What Can Be Done About All of This?

In the rush to reduce the risk of a data breach, those driving the GDPR / Information Security Initiatives need to understand human behaviour and in particular, when looking at the payroll organisation, they need to be empathetic to the pressure that the payroll teams are under with benchmarks of doing their job being 100% right, on time and every time. Any controls that were put in place need to support the payroll team to do this job, speed up the process, drive accuracy, support timeliness and in doing so will support the organisations need for Information Security. Otherwise, the data breach risk in Payroll will remain stubbornly high.

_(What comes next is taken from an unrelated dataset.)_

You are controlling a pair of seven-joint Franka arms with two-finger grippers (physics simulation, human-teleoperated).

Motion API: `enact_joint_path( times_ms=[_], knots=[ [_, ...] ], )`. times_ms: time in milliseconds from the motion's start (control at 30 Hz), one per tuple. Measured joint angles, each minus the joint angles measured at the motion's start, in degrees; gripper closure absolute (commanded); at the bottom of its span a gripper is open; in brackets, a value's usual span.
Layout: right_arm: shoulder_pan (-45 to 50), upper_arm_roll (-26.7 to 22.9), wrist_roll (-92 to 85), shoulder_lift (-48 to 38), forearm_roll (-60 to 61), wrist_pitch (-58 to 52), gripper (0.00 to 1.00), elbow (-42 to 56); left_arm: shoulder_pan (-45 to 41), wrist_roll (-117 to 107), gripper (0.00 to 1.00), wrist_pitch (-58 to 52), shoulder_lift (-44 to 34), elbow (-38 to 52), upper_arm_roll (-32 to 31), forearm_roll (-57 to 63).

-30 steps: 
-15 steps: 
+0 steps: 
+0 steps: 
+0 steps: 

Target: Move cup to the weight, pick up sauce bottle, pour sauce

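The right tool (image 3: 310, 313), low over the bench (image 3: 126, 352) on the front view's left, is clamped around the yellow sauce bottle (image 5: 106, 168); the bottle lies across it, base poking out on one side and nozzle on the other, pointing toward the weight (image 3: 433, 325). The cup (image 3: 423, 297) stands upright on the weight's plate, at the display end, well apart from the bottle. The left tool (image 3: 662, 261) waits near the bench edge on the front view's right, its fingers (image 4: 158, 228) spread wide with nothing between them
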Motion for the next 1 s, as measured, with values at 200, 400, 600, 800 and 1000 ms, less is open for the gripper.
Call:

Improve the User Experience

Modern, easy-to-use communication and document management tools that encapsulate communication of payroll data between in-house teams and payroll providers are a key element to reducing the massive data risks that organisations are facing. These are collaboration tools that are secure, and manage structured and unstructured messaging between players in this time-sensitive process. They provide stringent access control to data on an authorized-to-know basis where only pre-authorized, properly authenticated personnel can access the workspace where sensitive data is being exchanged and stored. They have been designed with payroll operations and ease of adoption in mind, reducing the chances that the industry of email and spreadsheets re-emerges. These environments are workflow-driven so that different participants in the payroll process have easy, yet secure access to the information that they need to play their part in the overall execution of the payroll. That is a key starting point.

In all of this, it is very important to have a holistic, global perspective across the entire organisation. While many organisations have started to shore up their processes and tools in their larger hub countries, it is typically the smaller countries that remain a bit of “Wild West” when it comes to secure communication, data protection, and management controls. That can be due to local culture, a lack of infrastructure as well as a lack of resources given the smaller country scope.

This is where having a global collaboration and data management platform like Payzaar that can be readily deployed with any existing local payroll backend systems can really help to ensure a globally consistent and trusted way of managing sensitive data.

Enhance Data Connectivity

Minimizing manual intervention and human touchpoints with sensitive data is another way to reduce the risk of data being compromised. Review and reduce the data sources that require manual intervention. This is far more difficult and akin to open-heart surgery: you have to plug in and out systems while keeping payroll going. Choosing platforms like Payzaar that help in automating workflows and data flows and that can work with different data sources – for example, by automatically aggregating local payroll data into consolidated payroll reports for HR and Finance analysts rather than manually creating the reports in Excel – can significantly reduce time and risk involved in otherwise manual activities.

Conclusion

It is often said that culture (i.e. “the way we do things around here”) will always trump strategy. Many of the deep thinkers about these topics have concluded that for a strategy to be successful it needs to integrate the organisational culture. The culture of the payroll team is driven by the timeliness and accuracy imperatives that influence “how they do things around here”. For the Information Security strategy to be successful in payroll, it needs to be executed with the Payroll benchmarks to the fore. Which means providing payroll teams with convenient, easy-to-use tools and platforms that will help them to secure communication processes and reduce the need for manual interventions as much as possible. Otherwise, the risks of a data breach in payroll will remain stubbornly high.